Your loss is going down so the model is learning. It could possibly be that you are not computing the predictions correctly. Delete the softmax and argmax for the predictions and instead just do this

 pred = output.data.max(1, keepdim=True)[1]

and then to determine the number of correct you can just do this

correct += np.sum(np.squeeze(pred.eq(labels.data.view_as(pred))).cpu().numpy())

serenayj · February 20, 2021, 1:54am

Thank you for your suggestion! I changed according to what you suggest,but the validation accuracies stayed the same. At least now I could confirm my autograd is working, and I will look deeper to the network design.

Dwight_Foster · February 20, 2021, 1:44pm

Yes it could just be that your model is not complex enough to correctly predict your dataset. What model and dataset are you using?

serenayj · February 20, 2021, 6:04pm

I am using a standard BiLSTM (2 layers) sentence encoder, and a two-layer MLP. The task is to predict sentence ordering using the dataset in GitHub - ZeweiChu/DiscoEval: EMNLP DiscoEval paper.
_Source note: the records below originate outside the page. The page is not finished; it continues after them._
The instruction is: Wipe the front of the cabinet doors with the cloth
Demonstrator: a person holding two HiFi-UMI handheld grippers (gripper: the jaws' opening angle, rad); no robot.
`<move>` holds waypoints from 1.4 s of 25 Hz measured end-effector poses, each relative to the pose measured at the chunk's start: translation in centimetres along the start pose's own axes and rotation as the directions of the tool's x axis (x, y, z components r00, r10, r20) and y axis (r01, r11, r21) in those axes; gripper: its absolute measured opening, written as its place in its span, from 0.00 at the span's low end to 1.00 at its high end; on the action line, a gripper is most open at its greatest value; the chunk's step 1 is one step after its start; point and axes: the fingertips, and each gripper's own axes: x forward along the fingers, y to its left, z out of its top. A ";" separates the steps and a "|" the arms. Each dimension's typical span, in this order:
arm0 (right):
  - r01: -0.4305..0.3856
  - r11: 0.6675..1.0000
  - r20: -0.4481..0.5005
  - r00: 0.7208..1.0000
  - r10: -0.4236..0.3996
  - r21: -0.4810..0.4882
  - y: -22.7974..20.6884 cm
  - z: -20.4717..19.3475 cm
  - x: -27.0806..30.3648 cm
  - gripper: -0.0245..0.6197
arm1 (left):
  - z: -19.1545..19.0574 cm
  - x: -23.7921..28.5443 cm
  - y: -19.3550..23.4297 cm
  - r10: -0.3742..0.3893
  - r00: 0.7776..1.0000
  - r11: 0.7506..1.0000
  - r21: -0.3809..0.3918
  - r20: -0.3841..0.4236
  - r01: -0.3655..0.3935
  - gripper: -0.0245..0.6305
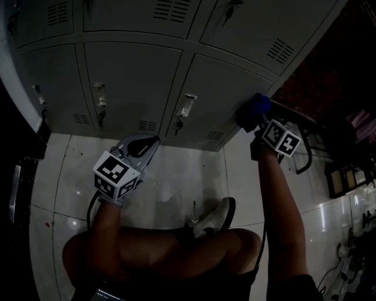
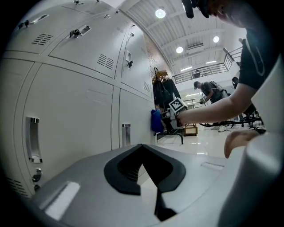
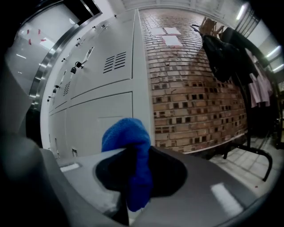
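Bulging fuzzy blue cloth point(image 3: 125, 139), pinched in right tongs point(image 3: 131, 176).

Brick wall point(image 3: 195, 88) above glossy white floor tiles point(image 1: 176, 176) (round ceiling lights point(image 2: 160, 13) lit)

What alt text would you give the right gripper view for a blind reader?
A grey two-jaw right gripper clamps a fluffy blue cloth near pale grey metal cabinet doors; a brick wall stands beside them.
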 end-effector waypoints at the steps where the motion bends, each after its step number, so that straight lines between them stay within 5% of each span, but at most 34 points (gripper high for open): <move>1: 0.011 1.000 0.002 1.000 -0.011 0.002 -0.6 0.0 -0.1 0.16 | 0.0 0.0 0.0 0.000 1.000 1.000 -0.001 0.000 0.000 0.04; 7: -0.014 0.999 0.024 1.000 0.013 0.038 0.3 -0.5 -1.1 0.16 | 0.1 0.0 0.3 0.006 1.000 1.000 -0.003 0.004 -0.006 0.04; 16: -0.248 0.969 -0.005 0.969 0.248 0.004 14.5 -3.5 0.5 0.16 | 0.5 -0.2 0.3 0.011 1.000 1.000 -0.007 0.015 -0.011 0.04; 24: -0.359 0.932 -0.067 0.932 0.355 -0.047 24.0 -7.0 3.4 0.16 | 1.0 -0.4 0.6 0.018 0.999 1.000 -0.021 0.036 -0.018 0.04; 35: -0.326 0.941 -0.084 0.944 0.319 -0.087 22.7 -6.9 5.1 0.16 | 1.0 -0.5 0.6 0.012 0.999 1.000 -0.019 0.040 -0.011 0.04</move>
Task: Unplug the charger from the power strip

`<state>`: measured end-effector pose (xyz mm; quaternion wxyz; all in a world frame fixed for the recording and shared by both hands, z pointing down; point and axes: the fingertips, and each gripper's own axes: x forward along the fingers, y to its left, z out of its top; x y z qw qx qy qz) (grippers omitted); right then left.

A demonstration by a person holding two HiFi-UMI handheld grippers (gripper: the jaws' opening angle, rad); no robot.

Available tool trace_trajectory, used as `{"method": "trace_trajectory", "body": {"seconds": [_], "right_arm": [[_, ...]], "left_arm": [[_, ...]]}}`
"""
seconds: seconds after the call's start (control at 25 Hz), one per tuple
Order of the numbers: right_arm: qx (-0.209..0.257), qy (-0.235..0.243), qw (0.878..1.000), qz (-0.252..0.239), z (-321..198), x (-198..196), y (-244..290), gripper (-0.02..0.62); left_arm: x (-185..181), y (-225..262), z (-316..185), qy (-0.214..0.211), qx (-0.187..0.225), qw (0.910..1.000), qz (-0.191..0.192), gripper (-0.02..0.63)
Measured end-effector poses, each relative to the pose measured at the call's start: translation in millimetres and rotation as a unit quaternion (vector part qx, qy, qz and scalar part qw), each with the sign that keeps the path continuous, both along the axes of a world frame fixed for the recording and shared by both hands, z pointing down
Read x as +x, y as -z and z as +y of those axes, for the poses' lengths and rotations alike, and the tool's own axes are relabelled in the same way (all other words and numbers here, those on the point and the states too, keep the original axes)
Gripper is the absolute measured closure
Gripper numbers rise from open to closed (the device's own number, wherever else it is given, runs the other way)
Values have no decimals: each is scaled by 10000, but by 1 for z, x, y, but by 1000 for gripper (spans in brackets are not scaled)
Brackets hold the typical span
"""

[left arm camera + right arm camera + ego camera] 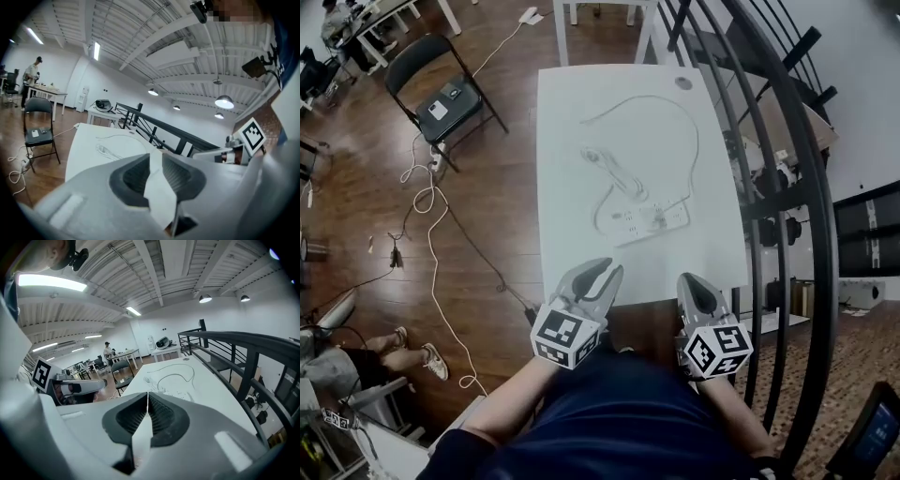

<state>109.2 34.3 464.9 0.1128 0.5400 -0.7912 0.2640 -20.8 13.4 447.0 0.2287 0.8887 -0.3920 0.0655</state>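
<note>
A white power strip [649, 221] lies on the white table [572, 112], right of its middle. A white charger [628, 187] stands at the strip's far left end, and its thin cable [694, 141] loops across the table's far half. Both grippers hover at the table's near edge, well short of the strip. My left gripper [605, 269] has its jaws a narrow gap apart, with nothing between them [154, 154]. The right gripper [692, 281] is shut and empty [148, 394]. In the right gripper view, the strip [180, 392] lies ahead of the jaws.
A black railing [778, 187] runs along the table's right side. A black folding chair [441, 89] and loose cables [431, 206] sit on the wooden floor to the left. A small round grey thing [683, 82] lies at the table's far right corner. A seated person's feet [412, 352] show at lower left.
</note>
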Motion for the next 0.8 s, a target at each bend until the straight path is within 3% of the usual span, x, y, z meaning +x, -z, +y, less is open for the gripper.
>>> {"method": "trace_trajectory", "body": {"seconds": [0.44, 0.8], "right_arm": [[-123, 142, 9997, 175, -69, -46, -13, 535], [-357, 218, 9982, 430, -92, -39, -43, 392]], "left_arm": [[-48, -17, -53, 306, -62, 9995, 44, 522], [-42, -33, -60, 322, -218, 9992, -58, 523]]}}
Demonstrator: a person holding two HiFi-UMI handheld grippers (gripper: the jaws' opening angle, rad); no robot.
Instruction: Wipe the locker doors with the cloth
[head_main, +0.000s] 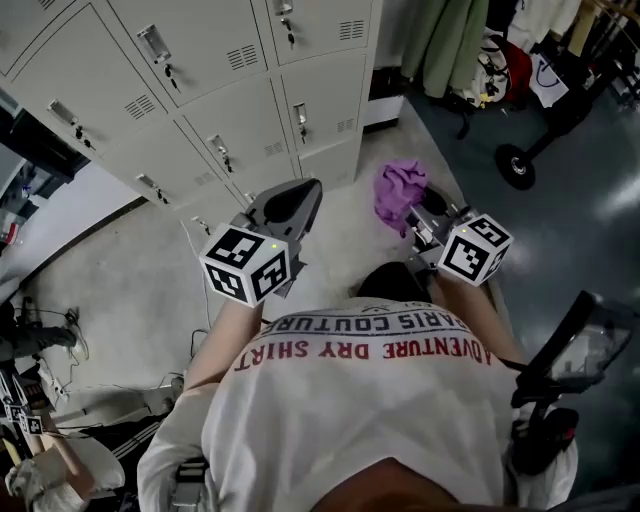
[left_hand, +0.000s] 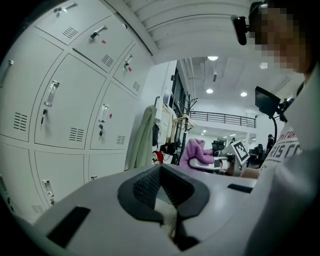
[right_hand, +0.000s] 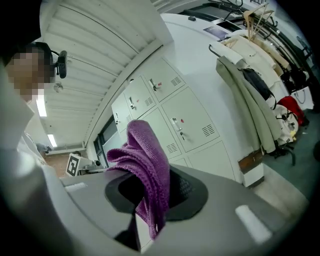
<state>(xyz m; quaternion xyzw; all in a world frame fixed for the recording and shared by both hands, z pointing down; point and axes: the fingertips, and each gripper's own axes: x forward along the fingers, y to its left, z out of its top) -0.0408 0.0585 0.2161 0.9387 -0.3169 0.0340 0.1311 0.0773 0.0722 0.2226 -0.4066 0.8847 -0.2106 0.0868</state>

Dwight_Foster · February 20, 2021, 6:51pm

Ok your code doesn’t look wrong. I think the problem might be that you just need to run it for longer because as long as the loss is decreasing it should be fine. I think the accuracy on predicting sentence order would not change much until it has trained for a while. Sorry I couldn’t help more.